*EXERCISE GOAL:*
Quote the lines of the data below verbatim, beginning at the line that contains "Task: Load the" and ending at the last line, both included, and excluding pictures.

====

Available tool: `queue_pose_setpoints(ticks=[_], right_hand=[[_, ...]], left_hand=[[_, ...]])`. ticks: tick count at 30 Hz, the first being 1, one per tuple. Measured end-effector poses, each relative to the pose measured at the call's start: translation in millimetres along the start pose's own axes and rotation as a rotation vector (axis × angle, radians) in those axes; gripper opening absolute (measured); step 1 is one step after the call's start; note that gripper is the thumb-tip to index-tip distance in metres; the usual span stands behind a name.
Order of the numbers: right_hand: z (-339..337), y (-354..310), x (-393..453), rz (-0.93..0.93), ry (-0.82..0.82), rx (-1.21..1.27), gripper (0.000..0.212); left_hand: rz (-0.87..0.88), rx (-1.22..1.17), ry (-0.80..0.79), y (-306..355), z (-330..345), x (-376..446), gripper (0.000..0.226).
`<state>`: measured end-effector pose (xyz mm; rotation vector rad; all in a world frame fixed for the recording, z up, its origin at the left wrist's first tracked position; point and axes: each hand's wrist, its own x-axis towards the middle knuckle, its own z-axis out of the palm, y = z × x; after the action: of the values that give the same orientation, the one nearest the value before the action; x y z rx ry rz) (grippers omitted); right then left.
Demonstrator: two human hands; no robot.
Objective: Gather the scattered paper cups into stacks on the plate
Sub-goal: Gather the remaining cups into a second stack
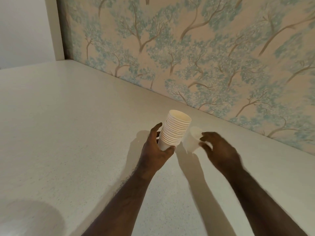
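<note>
Gripping the bottom cup of a tall stack of nested white paper cups [175, 129], the left hand [156, 150] curls thumb and fingers round its narrow base and holds it above the pale speckled countertop [68, 125]. The stack leans slightly to the right, its many rolled rims banded closely one over another, and the top cup's cream interior faces up. Just to its right, the right hand [219, 150] pinches a single white paper cup [194, 139], blurred, between fingertips and thumb. Behind both stands wallpaper with blue-green trees on a peach ground [204, 48].
</note>
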<state>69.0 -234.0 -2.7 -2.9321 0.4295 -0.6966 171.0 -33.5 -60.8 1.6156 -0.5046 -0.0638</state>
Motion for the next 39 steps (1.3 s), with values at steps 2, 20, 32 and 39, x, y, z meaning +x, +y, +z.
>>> queue_pose_setpoints(ticks=[2,20,32,39], right_hand=[[-23,0,12,0.026,0.194,0.117,0.019],[-32,-23,29,-0.121,0.112,0.283,0.034],[27,82,31,0.3,-0.539,-0.242,0.08],[15,90,47,0.308,-0.44,-0.376,0.081]], left_hand=[[0.0,0.008,0.0,-1,0,1,0.089],[0.015,0.022,-0.096,-9,7,-6,0.091],[0.003,0.009,-0.076,-11,9,2,0.088],[-0.002,-0.015,-0.055,-8,12,6,0.088]])
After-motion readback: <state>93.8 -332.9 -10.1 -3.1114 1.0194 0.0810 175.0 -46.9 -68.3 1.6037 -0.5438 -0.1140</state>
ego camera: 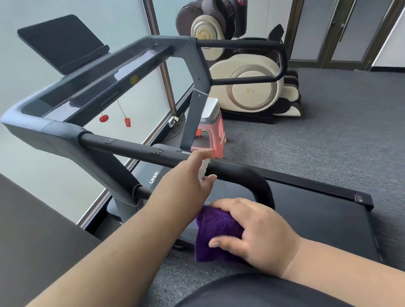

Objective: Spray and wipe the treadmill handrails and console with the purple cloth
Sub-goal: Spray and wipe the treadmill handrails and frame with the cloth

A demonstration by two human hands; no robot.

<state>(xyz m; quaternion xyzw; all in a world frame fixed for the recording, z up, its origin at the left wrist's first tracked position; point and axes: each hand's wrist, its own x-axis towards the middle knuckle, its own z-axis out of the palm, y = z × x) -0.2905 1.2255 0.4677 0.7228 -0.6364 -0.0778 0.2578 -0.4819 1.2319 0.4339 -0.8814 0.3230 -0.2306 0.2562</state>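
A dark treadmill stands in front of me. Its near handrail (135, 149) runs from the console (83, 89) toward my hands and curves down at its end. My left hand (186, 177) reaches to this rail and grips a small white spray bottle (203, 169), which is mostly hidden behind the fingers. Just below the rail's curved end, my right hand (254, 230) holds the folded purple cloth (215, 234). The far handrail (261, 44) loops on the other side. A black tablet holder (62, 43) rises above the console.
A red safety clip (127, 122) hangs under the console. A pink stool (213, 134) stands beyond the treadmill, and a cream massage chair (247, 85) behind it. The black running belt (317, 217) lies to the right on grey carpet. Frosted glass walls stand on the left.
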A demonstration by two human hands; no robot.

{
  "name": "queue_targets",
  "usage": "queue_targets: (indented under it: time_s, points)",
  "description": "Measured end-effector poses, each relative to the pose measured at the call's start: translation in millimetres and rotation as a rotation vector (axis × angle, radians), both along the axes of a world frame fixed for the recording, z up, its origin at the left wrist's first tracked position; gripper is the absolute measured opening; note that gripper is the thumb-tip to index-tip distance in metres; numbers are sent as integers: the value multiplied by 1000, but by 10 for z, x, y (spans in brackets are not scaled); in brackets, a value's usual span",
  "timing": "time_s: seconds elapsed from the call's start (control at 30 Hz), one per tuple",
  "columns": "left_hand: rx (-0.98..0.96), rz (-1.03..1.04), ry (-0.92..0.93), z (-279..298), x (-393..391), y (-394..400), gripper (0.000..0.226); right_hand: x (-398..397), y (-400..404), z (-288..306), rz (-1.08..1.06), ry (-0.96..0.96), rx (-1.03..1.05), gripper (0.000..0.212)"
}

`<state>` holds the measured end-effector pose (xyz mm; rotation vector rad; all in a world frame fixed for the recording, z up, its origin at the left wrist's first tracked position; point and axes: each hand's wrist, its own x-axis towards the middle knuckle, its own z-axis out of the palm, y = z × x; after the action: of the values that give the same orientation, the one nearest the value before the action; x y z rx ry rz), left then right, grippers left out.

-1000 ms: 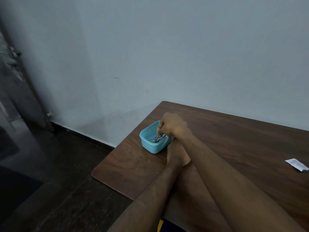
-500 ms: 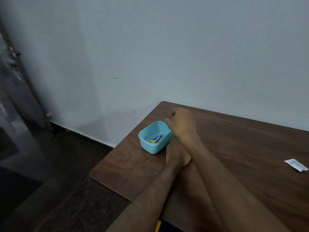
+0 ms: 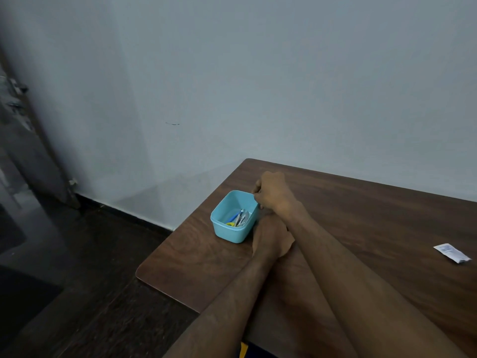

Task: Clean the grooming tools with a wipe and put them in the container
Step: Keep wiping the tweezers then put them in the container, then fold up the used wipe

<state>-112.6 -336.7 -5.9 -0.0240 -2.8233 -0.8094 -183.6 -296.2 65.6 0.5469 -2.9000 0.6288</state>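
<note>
**A:** Start closest to the camera. What do you see?

**B:** Two bare forearms reach out over the dark brown wooden tabletop (image 3: 361, 228) and cross near the wrists, the right arm lying over the left. The left hand (image 3: 271, 240) rests on the tabletop just beside the near right side of the small light blue plastic container (image 3: 227, 232). Its fingers are hidden under the right wrist, so I cannot tell whether it is gripping the container wall or only lying against it.

**A:** And the right hand?

**B:** The right hand (image 3: 273, 193) is a little farther on, at the far right corner of the container. Its fingers are curled in, knuckles up, close against the rim. Whether they pinch the rim or hold nothing is not plain from this angle.

**A:** Where are the grooming tools?

**B:** The metal and blue-handled grooming tools (image 3: 240, 218) lie inside the container, bunched toward its near right side, with something yellow showing beneath them. The container stands near the left edge of the tabletop, toward the far left corner.

**A:** Anything else on the tabletop?

**B:** A small white sachet (image 3: 451, 252) lies flat near the right edge, well apart from both hands. Beyond the far edge stands a pale grey wall (image 3: 258, 86), and a dark floor (image 3: 77, 280) lies off the left edge.
</note>
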Motion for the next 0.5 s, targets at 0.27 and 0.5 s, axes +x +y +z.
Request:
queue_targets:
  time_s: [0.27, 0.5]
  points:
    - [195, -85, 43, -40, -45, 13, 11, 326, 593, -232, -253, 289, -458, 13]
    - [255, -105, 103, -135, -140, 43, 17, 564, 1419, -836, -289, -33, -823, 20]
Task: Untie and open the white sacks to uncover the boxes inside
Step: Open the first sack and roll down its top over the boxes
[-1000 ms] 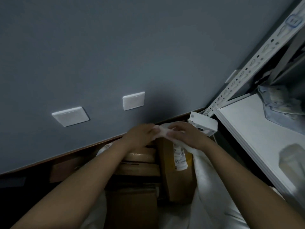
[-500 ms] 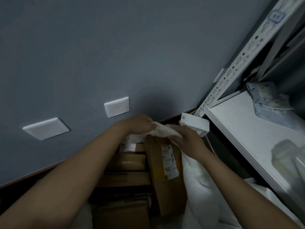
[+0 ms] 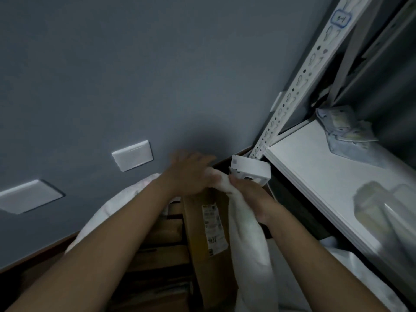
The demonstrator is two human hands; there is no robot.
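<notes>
At nine o'clock two white wall plates (image 3: 132,155) sit on the grey wall, and just below them, at about eight o'clock, a bulge of white sack (image 3: 117,206) shows behind the left forearm. Near the centre the left hand (image 3: 189,174) reaches forward over the sack's mouth; its fingers lie fairly straight and blurred, with the thumb side touching the twisted white neck (image 3: 219,183) of the sack, though I cannot tell whether it truly pinches the cloth. Below it, at six o'clock, brown cardboard boxes (image 3: 157,248) already stand uncovered, the tallest one (image 3: 202,224) bearing a shipping label (image 3: 212,228). Just to the right, the right hand (image 3: 249,199) has its fingers curled round the gathered neck, holding the sack cloth (image 3: 249,244) that hangs down toward five o'clock. A small white box (image 3: 251,171) rests at the shelf corner, beside the perforated rack upright (image 3: 299,86) at one o'clock, with the white shelf board (image 3: 319,172) at three o'clock. The step in hand looks like loosening the knotted neck; next, the left fingers likely need a firm grip on the free end to pull it clear while the right steadies the cloth.
</notes>
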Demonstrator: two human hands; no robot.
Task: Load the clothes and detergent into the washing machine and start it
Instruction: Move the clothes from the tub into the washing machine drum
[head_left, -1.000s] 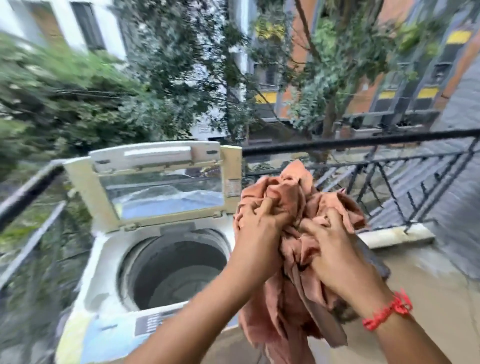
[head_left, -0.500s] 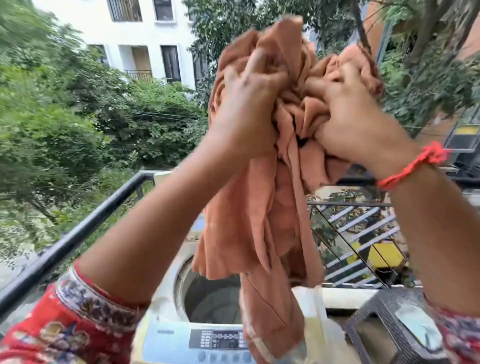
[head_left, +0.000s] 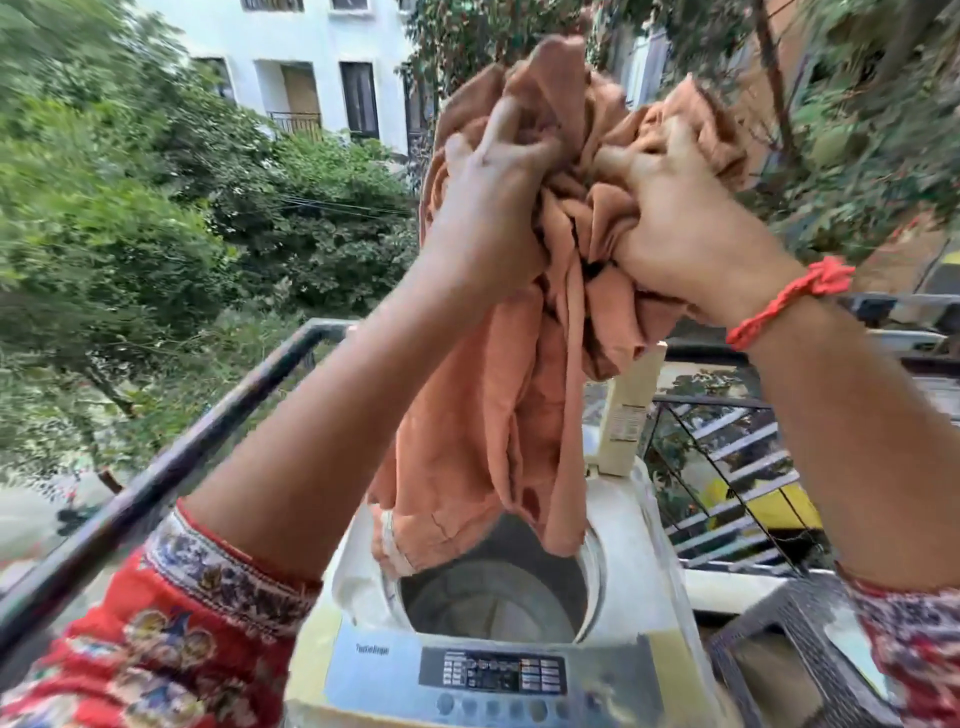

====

*EXERCISE RESPONSE:*
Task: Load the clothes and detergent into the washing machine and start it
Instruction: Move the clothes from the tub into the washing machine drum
[head_left, -1.000s] 
[head_left, -0.500s] 
[head_left, +0.000s] 

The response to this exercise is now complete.